I don`t know anyone among those who have cited the damage the Israel-Palestine conflict is causing U.S. interests in the region who believes this concern to be anything other than a secondary reason for a more muscular U.S. initiative to bring this conflict to a close. For everyone, the main reason is the human cost to millions of Palestinians who have lived under the boot of a military occupation for over 40 years, and to Israel`s citizens who, while living increasingly undisturbed and prosperous lives, nevertheless exist in the shadow of the threat of recurring wars and Qassam rockets.
The second compelling reason for a quick end to the conflict for all those who advocate it is the unrestrained expansion of Jewish settlements in the West Bank, whose undeclared but widely understood goal it is to make impossible the emergence of a Palestinian state. This outcome would leave Israel with the choice of granting Palestinians Israeli citizenship, thus giving up its Jewish identity, or ending its democratic character as it enforces a regime that denies millions of Palestinians their individual and national rights-in effect turning Israel into an apartheid state.
Oddly enough, these concerns find no place in Richard Haass`s essay as he warns against exaggerating the bearing of a resolution of the Israel-Palestine conflict on U.S. interests.

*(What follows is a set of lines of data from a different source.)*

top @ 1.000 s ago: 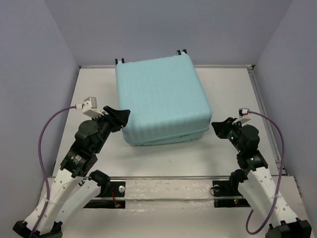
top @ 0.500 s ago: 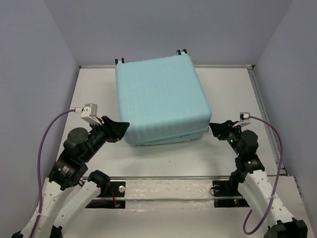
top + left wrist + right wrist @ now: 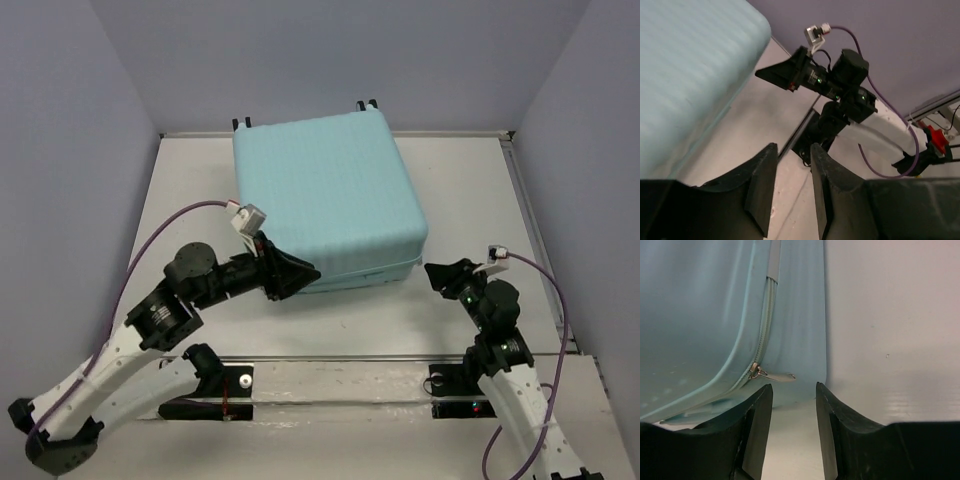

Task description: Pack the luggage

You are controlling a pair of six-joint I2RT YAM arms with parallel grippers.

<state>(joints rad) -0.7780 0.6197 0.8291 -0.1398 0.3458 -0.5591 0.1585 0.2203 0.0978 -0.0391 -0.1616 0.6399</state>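
- Zipper work seems to be the step in hand: the aqua hard-shell suitcase (image 3: 325,195) is lying lid-down by the desk's (image 3: 470,180) far edge, with its near seam gaping slightly.
- Right gripper (image 3: 432,270) is hovering near the suitcase's near-right corner, fingers apart and empty, facing the zipper pull (image 3: 760,372). The next move probably calls for pinching that tab.
- Left gripper (image 3: 305,272) is reaching in at the near-left corner, fingers narrowly apart, holding nothing.
- Counting: one suitcase, one visible zipper pull, two grippers.

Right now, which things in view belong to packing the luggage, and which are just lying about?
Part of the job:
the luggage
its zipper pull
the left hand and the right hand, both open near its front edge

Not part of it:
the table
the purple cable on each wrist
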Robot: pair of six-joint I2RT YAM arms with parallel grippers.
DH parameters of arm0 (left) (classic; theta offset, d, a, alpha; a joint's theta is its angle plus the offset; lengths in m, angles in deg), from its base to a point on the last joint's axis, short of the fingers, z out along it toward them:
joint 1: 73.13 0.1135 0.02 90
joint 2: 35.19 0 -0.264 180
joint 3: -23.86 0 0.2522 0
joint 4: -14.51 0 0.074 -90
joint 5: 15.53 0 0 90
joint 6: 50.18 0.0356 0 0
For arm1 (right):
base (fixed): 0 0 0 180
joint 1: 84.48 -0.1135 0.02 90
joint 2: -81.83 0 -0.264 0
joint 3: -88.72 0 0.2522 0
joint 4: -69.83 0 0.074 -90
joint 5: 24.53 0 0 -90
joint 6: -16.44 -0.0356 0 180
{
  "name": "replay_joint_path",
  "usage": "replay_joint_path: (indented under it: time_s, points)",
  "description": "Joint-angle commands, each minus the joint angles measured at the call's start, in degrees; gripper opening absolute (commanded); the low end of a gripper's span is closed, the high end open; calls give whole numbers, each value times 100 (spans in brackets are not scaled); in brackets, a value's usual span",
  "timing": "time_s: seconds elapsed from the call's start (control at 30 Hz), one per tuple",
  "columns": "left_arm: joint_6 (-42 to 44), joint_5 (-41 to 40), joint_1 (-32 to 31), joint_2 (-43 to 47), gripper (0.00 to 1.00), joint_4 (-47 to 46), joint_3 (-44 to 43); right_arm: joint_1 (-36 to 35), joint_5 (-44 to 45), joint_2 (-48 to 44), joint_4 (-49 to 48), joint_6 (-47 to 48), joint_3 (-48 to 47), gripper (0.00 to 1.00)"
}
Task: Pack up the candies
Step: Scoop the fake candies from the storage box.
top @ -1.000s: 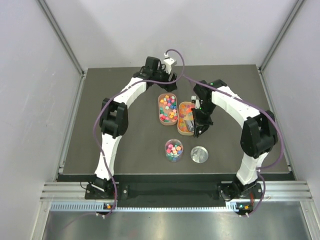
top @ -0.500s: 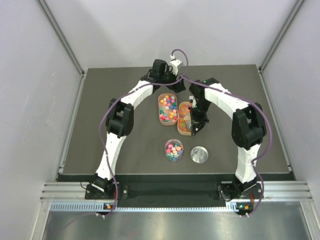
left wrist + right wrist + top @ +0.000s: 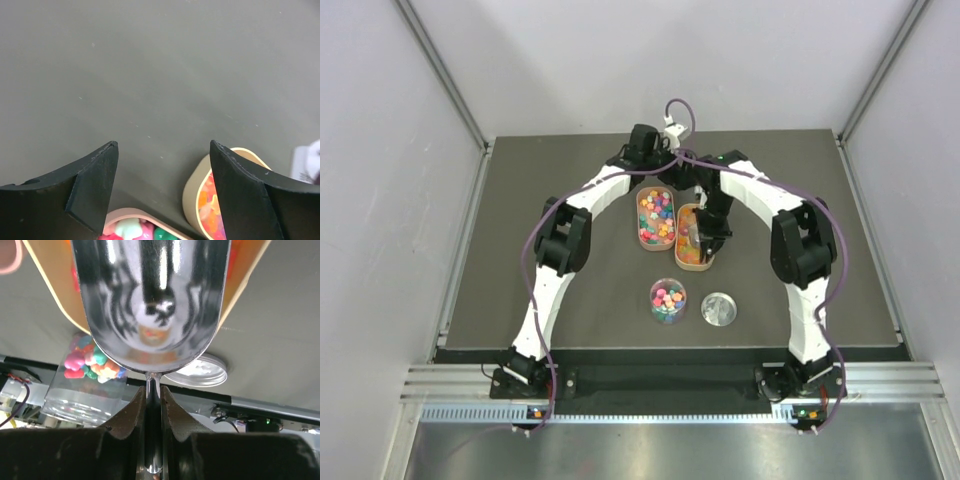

Forty plus years into this conflict and into the creeping Israeli annexation of territory in the 22 percent of Palestine left the Palestinians, Haass pleads for patience for the situation to `ripen` before we try to end it by putting forward an American plan. He maintains that what is missing is not ideas, but the will and ability of the parties to compromise. Haass notes that `Palestinian leadership remains weak and divided; the Israeli government is too ideological and fractured; U.S. relations are too strained for Israel to place much faith in American promises.`
One would have thought the problem has been placing faith in Israeli promises. But more to the point, it is precisely the ability to compromise that will be the victim of further delay-for it will discredit the moderate leadership of Mahmoud Abbas and Salam Fayyad who will surely not be replaced by greater moderates. Their replacement will be Hamas-if we are lucky-or the more extreme groups in Gaza that are now challenging Hamas for what these groups consider to be Hamas`s excessive moderation.
It is true that Palestinian leadership, as Haass states, remains weak and divided. But their weakness and division is the result of Israeli and American failure to reward their moderation. As far as Palestinians are concerned, aside from marginal improvements in the economy, for which the international donor community is largely responsible, it has produced only a hardening of Israeli positions on the core issues.
More to the point, the Palestinian divisions that Haass deplores were deliberately planned and fostered by Israel and the U.S. during the previous U.S. administration. There is something less than honorable in pointing to problems that our own misguided policies created as a reason the victims of our policies are undeserving of our support.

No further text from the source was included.